AVAILABLE DATA below:
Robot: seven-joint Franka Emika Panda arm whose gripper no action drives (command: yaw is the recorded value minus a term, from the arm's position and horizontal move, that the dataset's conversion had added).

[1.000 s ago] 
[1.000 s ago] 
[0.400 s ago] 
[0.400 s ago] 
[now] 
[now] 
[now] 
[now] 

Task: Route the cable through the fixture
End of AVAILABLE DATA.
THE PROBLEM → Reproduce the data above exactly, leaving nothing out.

EXERCISE RESULT →
Robot: seven-joint Franka Emika Panda arm whose gripper no action drives (command: yaw is the recorded value minus a term, from the arm's position and horizontal move, that the dataset's conversion had added).

[1.000 s ago] 
[1.000 s ago] 
[0.400 s ago] 
[0.400 s ago] 
[now] 
[now] 
[now] 
[now] 

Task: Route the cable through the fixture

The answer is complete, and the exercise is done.